*** EXTRACTED INFORMATION ***

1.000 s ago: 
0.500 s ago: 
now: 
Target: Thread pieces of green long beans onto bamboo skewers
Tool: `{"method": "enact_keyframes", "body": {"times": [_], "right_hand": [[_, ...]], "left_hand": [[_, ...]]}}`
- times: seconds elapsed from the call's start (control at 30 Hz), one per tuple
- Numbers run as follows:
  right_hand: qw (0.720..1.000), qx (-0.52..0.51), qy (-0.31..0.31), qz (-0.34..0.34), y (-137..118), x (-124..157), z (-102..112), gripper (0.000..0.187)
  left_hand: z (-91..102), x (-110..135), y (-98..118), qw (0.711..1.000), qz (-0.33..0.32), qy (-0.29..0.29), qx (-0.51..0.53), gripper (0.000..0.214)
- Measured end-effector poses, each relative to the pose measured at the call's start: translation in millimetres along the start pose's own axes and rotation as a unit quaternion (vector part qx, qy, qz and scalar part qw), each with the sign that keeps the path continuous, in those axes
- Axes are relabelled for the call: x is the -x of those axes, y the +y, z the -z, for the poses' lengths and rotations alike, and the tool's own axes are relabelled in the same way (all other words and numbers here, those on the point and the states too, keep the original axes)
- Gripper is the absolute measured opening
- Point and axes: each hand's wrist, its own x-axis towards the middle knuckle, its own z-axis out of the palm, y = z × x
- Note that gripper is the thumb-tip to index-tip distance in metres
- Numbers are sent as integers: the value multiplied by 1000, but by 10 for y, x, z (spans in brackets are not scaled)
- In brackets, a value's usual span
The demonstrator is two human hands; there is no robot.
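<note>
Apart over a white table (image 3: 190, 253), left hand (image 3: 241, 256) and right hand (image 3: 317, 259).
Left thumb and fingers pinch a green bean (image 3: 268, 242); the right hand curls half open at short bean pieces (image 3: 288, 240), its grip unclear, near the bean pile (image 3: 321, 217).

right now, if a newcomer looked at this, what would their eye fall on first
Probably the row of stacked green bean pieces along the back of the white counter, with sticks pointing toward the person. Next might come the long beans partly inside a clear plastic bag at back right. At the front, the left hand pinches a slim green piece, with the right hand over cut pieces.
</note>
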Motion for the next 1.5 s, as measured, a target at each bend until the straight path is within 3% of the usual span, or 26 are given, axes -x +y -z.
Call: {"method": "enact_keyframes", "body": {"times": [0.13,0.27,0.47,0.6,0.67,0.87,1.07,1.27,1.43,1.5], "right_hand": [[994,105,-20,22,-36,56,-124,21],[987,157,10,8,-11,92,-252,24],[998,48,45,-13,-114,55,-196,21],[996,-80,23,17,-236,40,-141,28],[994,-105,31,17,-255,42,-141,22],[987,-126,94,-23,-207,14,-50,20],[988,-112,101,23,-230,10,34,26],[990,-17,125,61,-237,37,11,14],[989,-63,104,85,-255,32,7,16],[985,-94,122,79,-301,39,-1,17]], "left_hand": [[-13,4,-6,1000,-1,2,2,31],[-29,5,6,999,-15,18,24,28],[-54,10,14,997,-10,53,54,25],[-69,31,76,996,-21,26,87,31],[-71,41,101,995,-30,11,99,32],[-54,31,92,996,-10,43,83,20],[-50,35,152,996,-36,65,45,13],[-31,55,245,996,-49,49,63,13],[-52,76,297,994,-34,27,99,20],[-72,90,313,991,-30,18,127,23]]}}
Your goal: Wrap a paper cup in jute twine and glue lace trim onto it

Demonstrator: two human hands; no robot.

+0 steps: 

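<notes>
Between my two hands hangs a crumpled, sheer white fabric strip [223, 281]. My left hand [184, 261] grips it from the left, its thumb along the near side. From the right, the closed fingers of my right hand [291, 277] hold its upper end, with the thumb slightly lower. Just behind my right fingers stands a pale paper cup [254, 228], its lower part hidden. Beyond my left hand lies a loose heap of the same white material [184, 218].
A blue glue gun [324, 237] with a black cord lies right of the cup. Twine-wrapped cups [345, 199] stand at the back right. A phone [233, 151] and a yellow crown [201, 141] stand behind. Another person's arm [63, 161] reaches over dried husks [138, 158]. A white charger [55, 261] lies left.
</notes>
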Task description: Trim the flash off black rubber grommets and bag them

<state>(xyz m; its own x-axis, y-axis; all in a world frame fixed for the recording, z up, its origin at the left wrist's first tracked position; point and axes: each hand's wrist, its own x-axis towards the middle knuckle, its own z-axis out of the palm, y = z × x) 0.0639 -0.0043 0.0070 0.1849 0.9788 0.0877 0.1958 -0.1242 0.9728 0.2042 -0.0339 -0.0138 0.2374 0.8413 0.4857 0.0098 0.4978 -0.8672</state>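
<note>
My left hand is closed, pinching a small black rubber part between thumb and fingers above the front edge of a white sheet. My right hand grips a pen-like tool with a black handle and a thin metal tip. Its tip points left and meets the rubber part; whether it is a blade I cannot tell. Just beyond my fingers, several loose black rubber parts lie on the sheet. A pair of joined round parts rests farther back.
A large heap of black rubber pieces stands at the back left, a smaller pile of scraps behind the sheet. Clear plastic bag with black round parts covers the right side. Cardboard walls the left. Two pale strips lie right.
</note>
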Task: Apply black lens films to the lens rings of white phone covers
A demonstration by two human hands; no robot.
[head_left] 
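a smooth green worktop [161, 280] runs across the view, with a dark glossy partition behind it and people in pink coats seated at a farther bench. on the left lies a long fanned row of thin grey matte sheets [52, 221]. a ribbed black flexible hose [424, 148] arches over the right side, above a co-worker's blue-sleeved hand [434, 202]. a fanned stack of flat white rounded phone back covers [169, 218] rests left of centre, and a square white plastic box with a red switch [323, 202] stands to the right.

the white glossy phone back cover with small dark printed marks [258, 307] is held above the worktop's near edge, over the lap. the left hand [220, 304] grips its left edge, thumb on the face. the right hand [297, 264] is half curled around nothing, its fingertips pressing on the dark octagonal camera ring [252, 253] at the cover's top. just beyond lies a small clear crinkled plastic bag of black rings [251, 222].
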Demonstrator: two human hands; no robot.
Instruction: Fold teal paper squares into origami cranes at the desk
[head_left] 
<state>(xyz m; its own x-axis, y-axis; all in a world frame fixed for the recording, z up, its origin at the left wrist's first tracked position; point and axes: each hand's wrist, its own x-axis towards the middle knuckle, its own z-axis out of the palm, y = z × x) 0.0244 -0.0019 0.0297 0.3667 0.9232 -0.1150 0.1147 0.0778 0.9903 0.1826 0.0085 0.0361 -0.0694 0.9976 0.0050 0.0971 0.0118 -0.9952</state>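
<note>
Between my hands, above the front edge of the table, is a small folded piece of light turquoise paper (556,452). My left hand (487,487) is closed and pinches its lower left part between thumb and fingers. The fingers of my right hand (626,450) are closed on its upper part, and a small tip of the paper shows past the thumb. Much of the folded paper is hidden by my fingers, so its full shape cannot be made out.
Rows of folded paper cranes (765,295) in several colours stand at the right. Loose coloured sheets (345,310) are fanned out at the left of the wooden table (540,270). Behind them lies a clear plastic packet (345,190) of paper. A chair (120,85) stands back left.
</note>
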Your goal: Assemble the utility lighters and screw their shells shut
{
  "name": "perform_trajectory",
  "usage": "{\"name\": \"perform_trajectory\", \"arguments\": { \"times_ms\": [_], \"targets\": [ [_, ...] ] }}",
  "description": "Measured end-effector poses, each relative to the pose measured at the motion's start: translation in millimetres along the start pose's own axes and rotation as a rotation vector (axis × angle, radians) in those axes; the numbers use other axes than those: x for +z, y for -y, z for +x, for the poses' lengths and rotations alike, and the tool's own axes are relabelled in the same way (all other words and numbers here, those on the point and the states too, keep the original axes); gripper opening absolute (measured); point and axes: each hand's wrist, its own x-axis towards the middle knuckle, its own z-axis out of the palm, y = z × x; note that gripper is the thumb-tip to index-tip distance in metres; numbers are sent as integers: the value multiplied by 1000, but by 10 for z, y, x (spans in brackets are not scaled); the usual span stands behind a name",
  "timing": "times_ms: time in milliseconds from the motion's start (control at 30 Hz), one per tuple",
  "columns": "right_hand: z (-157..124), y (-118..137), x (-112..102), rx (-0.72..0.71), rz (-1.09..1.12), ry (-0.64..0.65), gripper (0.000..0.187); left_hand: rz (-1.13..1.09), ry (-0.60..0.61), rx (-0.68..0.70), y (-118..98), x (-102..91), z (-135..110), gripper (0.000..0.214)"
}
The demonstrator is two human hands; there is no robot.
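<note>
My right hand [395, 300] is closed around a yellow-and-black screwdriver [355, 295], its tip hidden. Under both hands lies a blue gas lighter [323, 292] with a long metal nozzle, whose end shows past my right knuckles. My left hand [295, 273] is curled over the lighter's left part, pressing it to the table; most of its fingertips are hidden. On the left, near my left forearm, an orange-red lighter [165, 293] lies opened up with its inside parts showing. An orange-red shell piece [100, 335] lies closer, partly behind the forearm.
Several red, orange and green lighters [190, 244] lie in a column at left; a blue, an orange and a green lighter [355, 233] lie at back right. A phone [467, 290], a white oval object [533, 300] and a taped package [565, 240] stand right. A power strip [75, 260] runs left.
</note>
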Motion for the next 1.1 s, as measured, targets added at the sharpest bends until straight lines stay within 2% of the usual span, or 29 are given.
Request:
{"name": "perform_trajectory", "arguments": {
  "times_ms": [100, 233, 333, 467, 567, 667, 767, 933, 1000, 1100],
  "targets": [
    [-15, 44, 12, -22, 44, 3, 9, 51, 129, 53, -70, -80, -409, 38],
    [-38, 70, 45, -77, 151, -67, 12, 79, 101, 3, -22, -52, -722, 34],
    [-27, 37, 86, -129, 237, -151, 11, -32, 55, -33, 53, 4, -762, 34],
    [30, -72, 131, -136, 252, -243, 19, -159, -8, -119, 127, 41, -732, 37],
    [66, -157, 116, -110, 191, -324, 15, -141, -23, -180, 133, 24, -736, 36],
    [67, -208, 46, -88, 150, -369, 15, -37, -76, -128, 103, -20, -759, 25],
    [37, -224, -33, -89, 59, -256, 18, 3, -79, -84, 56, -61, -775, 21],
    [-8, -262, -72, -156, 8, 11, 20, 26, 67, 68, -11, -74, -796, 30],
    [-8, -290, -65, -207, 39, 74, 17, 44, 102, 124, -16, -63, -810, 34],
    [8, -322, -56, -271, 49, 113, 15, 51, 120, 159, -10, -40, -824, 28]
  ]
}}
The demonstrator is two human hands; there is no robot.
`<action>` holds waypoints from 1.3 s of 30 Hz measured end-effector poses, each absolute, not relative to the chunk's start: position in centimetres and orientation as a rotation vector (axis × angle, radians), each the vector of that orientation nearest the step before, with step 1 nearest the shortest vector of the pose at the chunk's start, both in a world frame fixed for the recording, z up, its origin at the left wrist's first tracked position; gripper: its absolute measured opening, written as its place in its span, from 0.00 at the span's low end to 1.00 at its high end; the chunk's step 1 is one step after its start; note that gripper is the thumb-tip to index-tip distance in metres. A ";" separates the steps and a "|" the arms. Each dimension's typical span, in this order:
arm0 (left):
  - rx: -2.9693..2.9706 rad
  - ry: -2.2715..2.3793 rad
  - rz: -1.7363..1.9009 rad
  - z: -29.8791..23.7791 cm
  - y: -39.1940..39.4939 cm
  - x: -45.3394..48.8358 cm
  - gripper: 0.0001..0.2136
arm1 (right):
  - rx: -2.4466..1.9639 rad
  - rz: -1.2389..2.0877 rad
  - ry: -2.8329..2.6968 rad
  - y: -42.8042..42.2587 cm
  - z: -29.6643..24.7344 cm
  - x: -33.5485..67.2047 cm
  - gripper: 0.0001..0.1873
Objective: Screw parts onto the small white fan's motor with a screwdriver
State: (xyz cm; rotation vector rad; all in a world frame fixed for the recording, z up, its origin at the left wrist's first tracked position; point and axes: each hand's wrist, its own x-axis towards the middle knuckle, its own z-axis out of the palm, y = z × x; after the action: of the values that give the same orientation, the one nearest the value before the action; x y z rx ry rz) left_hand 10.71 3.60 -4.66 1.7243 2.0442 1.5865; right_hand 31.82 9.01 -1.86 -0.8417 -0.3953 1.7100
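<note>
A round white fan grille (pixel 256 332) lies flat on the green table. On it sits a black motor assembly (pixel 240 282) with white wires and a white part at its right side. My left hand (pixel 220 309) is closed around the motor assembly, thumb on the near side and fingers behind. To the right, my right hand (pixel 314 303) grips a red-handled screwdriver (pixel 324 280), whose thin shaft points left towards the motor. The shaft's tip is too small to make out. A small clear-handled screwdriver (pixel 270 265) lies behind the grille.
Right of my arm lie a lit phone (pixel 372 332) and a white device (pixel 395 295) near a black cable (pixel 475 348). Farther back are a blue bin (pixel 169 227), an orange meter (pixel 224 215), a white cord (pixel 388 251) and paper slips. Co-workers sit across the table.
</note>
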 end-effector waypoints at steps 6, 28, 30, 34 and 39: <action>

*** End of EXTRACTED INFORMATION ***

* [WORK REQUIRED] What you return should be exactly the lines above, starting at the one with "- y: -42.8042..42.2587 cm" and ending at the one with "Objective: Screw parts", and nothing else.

* [SOLUTION FOR THIS PROBLEM]
  - y: -42.8042..42.2587 cm
  - z: -29.6643..24.7344 cm
  - x: -33.5485..67.2047 cm
  - gripper: 0.0001..0.1873
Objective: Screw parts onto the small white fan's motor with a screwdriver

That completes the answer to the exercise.